Oh, and this post is also related to a recent announcement by Mozilla.  If you want to understand how a tech company says they're not developing something any more in slightly tortuous language... look at this recent announcement from Mozilla about their Thunderbird email client:
"continued innovation in Thunderbird is not a priority for Mozilla’s product efforts"
Which basically means that if you're a Thunderbird aficionado, then this isn't great news.  Yes, there are other email clients out there and Thunderbird isn't entirely disappearing... but... wouldn't now be a good time to think about doing things a little differently?  


  1. Hi Sarah,

    Interesting blog, and it's certainly true that Google has some great features in its webmail platform, meaning its one of the better webmail interfaces available.

    I do use it occasionally when I want to access email from a public/friend's computer.

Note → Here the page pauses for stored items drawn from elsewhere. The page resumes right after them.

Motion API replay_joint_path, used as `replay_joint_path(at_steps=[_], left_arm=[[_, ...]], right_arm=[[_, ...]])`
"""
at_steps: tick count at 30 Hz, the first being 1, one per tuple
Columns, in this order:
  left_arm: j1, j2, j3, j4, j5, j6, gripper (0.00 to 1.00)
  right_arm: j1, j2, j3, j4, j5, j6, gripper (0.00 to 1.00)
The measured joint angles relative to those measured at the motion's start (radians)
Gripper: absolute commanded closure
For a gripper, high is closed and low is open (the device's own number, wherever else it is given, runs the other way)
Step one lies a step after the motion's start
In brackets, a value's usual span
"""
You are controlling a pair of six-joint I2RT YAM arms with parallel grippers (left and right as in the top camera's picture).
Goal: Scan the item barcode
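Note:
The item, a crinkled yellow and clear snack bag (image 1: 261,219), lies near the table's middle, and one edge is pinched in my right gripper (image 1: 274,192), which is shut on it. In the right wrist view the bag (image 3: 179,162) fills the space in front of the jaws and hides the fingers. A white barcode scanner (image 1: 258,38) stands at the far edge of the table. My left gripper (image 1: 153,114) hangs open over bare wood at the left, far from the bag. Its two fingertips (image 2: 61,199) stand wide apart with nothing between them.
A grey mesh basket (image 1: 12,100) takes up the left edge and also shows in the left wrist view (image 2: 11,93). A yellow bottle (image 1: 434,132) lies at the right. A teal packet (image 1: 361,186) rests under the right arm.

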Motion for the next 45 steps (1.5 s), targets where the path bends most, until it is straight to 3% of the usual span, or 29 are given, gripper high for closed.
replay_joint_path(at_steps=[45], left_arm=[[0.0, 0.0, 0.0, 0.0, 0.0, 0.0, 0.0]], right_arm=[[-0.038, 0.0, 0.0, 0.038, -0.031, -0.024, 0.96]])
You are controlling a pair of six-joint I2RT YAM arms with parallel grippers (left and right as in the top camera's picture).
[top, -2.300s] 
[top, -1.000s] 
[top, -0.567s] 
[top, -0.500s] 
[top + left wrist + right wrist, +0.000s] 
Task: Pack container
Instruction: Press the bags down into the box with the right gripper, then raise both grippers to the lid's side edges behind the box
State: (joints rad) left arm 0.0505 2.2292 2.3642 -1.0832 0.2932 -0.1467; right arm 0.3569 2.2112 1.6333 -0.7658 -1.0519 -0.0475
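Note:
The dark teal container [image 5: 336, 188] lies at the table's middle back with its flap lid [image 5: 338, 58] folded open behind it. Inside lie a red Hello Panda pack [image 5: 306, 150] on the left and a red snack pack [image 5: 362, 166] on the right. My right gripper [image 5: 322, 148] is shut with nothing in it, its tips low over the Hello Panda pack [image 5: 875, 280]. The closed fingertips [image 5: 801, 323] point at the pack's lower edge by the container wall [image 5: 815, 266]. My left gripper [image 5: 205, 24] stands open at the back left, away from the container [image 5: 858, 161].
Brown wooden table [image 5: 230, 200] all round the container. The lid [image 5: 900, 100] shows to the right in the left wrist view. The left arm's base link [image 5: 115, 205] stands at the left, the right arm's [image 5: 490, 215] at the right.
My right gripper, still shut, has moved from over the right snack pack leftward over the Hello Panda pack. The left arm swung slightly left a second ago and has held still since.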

    However, I still use Outlook (currently 2010, trialling 2013) on all my computers. Why? Well, for two reasons. The choice of specific client is really just a habit - Outlook does what I need, so I stick with it. More importantly, because it has a huge number of corporate users, it's unlikely to disappear any time soon, despite the growing trend for people to use webmail all the time (unlike Thunderbird, which was used by more consumers and has bitten the dust).

    But, why use a client at all? There are two reasons why I still do.

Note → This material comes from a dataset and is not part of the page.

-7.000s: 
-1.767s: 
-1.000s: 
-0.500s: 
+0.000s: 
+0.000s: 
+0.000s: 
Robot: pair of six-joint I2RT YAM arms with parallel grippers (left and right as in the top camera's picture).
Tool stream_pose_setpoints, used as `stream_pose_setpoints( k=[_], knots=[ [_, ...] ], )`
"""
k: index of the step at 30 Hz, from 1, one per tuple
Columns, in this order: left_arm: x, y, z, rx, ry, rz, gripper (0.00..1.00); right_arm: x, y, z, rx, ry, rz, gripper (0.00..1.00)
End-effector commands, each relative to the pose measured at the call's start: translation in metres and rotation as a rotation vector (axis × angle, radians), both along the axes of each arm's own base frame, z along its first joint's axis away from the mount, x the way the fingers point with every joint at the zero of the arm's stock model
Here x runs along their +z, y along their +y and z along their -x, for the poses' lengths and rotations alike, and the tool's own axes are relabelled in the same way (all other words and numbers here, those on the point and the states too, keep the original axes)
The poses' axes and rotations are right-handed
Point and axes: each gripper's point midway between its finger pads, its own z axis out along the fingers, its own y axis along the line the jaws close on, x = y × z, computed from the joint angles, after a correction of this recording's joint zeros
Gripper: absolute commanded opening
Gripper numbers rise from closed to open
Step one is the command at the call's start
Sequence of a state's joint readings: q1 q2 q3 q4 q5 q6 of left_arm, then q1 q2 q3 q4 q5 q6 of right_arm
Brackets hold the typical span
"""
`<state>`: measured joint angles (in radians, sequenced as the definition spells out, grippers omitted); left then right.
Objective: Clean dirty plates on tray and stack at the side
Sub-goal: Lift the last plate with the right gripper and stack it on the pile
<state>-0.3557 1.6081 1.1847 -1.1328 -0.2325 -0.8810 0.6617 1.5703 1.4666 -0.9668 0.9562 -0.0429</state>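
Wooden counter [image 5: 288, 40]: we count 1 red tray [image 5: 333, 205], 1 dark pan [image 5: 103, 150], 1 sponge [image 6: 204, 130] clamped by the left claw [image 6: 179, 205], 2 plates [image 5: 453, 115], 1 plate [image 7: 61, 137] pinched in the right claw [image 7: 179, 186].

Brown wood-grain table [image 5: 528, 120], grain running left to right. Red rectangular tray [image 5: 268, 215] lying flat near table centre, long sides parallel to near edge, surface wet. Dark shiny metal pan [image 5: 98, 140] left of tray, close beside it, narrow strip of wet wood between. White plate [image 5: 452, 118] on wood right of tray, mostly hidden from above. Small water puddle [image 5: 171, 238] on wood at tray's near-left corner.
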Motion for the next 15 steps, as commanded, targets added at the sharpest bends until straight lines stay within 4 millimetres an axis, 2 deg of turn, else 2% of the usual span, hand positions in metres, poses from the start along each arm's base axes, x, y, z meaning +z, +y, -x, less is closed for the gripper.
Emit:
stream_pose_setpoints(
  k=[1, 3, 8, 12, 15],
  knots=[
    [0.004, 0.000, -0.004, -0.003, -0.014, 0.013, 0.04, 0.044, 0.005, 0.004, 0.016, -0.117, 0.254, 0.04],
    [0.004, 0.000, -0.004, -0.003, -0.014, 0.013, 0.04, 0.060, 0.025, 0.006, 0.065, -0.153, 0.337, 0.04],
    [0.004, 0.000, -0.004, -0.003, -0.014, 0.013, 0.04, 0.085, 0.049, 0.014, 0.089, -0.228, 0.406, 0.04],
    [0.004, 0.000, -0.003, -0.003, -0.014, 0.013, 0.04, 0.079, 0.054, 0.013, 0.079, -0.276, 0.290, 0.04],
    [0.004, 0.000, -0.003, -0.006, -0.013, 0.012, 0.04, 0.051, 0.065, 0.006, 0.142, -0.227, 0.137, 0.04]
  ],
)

    First, I have multiple accounts, and I don't want to check them all manually by logging into them individually. I know that I can add other accounts to GMail, but I don't want all the mail to end up in one inbox, and using a client lets me keep them separate.

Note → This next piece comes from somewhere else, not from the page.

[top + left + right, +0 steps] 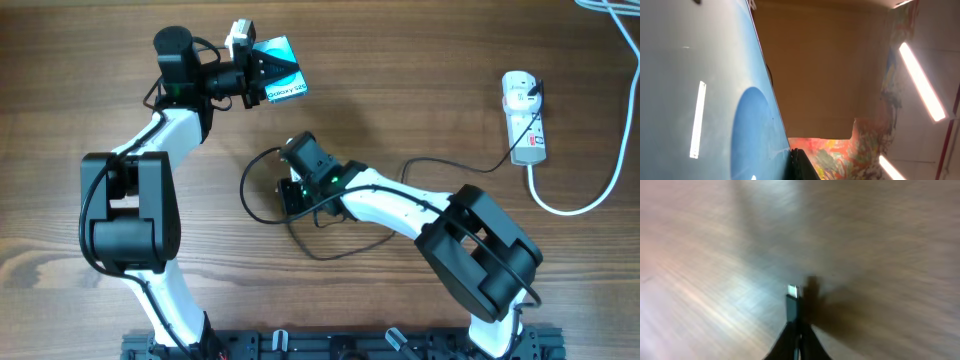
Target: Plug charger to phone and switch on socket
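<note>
My left gripper (258, 72) is shut on the phone (282, 68) and holds it tilted above the table at the back. In the left wrist view the phone's turquoise screen (715, 100) with a round shape fills the left side, with one black finger (801, 167) against its edge. My right gripper (292, 188) is at mid-table, shut on the charger's small black plug tip (792, 294), which points at the wood just above the table. The thin black charger cable (246, 190) loops left of it and runs right to the socket (523, 118), a white power strip with a black plug inserted.
The socket's thick white lead (580, 205) curves along the right edge of the wooden table (400, 80). Slack charger cable (325, 255) lies under my right arm. Both arm bases stand at the front edge.
</note>
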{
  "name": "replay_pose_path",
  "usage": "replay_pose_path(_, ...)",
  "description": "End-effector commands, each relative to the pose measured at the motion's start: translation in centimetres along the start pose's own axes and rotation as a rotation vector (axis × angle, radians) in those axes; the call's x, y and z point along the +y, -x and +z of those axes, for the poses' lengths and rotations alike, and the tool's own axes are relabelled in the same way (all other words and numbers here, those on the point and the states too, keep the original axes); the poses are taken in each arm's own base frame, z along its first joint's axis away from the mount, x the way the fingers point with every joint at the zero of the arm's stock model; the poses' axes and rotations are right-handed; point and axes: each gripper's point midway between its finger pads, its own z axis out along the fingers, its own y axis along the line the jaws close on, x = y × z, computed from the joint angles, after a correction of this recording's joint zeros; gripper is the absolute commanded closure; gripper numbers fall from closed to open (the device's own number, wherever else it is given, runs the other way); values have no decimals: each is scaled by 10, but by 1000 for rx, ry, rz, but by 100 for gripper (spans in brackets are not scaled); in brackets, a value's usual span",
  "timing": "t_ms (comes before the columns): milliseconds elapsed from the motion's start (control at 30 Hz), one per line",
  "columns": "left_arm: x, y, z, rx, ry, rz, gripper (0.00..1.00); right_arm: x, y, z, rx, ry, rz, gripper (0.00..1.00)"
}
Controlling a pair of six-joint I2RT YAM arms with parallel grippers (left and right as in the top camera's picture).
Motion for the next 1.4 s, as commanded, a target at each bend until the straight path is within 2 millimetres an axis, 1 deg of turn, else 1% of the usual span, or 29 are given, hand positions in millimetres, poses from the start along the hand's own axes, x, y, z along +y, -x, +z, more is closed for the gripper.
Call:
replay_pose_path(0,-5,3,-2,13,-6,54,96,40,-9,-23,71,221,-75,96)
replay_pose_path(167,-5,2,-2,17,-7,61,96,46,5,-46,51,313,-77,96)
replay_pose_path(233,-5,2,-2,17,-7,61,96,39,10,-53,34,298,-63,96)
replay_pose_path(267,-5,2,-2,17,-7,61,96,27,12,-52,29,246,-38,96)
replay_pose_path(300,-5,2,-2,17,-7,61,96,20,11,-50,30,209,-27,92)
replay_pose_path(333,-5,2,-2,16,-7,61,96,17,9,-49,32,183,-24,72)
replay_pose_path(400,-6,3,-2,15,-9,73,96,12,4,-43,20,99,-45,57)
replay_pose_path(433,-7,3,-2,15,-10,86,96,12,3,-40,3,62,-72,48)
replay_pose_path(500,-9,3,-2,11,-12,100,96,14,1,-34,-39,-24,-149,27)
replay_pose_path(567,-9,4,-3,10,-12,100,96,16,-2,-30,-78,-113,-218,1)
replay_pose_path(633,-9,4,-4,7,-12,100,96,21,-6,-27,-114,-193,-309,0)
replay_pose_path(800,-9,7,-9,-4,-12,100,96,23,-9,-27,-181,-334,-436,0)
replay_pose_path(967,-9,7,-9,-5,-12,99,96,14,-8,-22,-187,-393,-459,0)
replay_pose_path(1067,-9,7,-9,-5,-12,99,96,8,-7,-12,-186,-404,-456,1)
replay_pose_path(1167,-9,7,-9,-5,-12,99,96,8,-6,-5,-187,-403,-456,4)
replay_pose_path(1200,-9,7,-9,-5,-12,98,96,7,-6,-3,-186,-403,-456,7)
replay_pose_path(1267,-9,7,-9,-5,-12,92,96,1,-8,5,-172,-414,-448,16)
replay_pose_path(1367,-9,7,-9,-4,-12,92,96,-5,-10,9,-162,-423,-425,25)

    Second, and perhaps more importantly, I want to keep my own archive of important mail that I back up and which I'm in control of, and Outlook lets me do this. By accessing GMail as an IMAP account through Outlook, all my mail stays online, so I can access it from multiple computers. But, when I've finished with messages, and just want to archive them, I can move them into local folders that are backed up on my network.

    I realise this setup might not suit everyone, of course - and there are probably plenty of people reading this who hate Outlook. One of the benefits of using GMail is that it lets you make this choice: those people who don't want a client don't need one, and they still get a high level service, unlike in the old days when webmail was very basic; and those of us that have reason to stick with a client can quite happily do so, because Google works (almost!) perfectly within it.


  2. Thanks, Gary - what a useful comment. I think that managing multiple accounts it seems that the client wins out here. I tend to use a mixture. I use my browser at work and a client (Microsoft Entourage) at home and a client on my mobile devices. Using the browser at work gives me a whole truck load of useful additions and being able to flip between email / docs / calendar / G+ etc using the menu bar at the top means that it feels more natural to use my browser for all of that stuff.

    The flexibility of being able to access your email in multiple ways is terrifically handy, isn't it?

  3. GMail IS an email client. In fact, a far more powerful email client than any version of Microsoft Outlook. I've been in IT for over 20 years, AND we are a Microsoft shop. You know what I love about Outlook? It puts food on my family's table. Exchange and Outlook are yesterdays news. They exist to make me money, not because you're "used to it". Users fight change and Outlook survives. And yay for that. But the fact is: it's already dead... The true power of GMail hasn't even been touched on here: As I write this, I'm getting automatic email updates for my travel plans to Hawaii. TripIt (free) scans my gmail to organize my flights, vacation responders, hotel & dinner reservations, cabs, events, right along with my fiancee's. It hits her iPad and both of our phones instantly. Print out maps, plans, directions? Boarding passes? what are those? Google Apps / GMail, guys. Oh wait... my Nexus 7 is beeping at me because Google Now knows that I'm going to miss the Halloween party that I RSVP'd to... why? It sees the traffic and knows where I am and where I'm going. Ahhh. Seriously: Try that with Microsoft Lookout.